Your range display in Model S can be one of two readings, depending on how you've set up your controls. For instance, ideal range will report close to 300 miles on a full charge while rated range will show close to 265 miles on a full charge. The only difference is the testing methodology. Ideal range uses the EPA 2-cycle test which was current at the time Tesla started quoting the 300 mile range specification. Then EPA updated to the 5-cycle test, which rated the S85 at 265 miles. Tesla lets you select which range calculation you want to display, but advertises range according to the 265 mile EPA 5-cycle rating.

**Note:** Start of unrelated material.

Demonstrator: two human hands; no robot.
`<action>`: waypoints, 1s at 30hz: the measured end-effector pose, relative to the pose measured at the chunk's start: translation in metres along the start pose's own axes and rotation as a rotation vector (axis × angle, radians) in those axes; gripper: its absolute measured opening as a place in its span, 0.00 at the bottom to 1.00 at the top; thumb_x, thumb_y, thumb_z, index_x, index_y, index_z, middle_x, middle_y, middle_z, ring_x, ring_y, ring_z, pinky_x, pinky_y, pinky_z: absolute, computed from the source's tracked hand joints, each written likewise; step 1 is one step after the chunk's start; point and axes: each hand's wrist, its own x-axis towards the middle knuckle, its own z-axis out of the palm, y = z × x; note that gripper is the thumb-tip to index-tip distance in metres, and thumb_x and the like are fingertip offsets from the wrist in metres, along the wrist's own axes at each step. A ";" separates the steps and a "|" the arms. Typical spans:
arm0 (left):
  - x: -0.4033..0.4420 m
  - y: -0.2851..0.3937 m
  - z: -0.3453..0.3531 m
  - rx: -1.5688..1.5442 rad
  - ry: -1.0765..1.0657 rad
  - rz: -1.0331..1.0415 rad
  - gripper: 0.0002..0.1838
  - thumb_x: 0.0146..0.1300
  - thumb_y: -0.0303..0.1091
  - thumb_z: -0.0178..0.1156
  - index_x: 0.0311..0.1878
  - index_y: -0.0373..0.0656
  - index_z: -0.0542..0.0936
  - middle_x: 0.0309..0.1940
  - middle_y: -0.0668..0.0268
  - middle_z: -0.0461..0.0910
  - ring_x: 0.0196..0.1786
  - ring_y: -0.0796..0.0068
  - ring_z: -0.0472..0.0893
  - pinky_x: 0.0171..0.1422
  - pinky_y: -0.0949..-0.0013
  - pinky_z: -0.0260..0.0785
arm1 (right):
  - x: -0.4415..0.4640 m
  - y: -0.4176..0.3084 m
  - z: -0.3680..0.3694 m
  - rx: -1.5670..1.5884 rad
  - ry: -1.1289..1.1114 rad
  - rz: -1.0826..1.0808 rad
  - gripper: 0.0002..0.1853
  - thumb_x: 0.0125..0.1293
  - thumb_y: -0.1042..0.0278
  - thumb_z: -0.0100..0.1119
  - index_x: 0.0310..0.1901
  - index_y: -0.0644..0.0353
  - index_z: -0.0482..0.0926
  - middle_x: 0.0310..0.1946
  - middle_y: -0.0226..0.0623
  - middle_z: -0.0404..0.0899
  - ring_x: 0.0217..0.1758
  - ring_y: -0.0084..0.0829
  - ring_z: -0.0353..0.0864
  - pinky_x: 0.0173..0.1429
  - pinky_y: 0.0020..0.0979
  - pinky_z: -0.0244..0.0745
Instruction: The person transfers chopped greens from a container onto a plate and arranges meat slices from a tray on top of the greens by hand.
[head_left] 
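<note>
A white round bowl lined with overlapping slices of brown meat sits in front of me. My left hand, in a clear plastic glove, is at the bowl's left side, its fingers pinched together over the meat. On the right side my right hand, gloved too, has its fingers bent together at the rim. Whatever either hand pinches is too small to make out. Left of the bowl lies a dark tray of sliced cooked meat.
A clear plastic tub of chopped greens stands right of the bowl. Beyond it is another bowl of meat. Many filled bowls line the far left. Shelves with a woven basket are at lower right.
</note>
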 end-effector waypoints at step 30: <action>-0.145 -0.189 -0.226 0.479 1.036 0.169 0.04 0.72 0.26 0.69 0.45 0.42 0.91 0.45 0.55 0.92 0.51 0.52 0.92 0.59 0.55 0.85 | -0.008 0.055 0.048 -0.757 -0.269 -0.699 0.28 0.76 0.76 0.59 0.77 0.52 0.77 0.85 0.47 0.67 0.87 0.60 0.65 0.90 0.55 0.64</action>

My driving style regularly gets me very close to ideal range, so that is what I have set up in Controls->Settings. Here is a graph that better illustrates the impact speed has on range:

AmpedRealtor | 19 janvier 2014

@ lorenfb,

I appreciate that you are trying to pull us back into a Leaf vs. Model S argument. However, please let me remind you that this thread is not the appropriate place and your post is off-topic. This thread is specific to the accuracy of Tesla's claim that Model S has a 300 mile range. This is not a comparison thread between Leaf and Model S.

I believe we already engaged you in debate in another thread, where you soundly lost your argument on every front using your own calculations and numbers. Please stop trying to re-fight your lost battles over and over again. Your time may be better spent in a Leaf forum, but I suspect that even there the truth will eventually catch up to you.

I'm flagging your off topic post. It is inappropriate and not relevant to this discussion.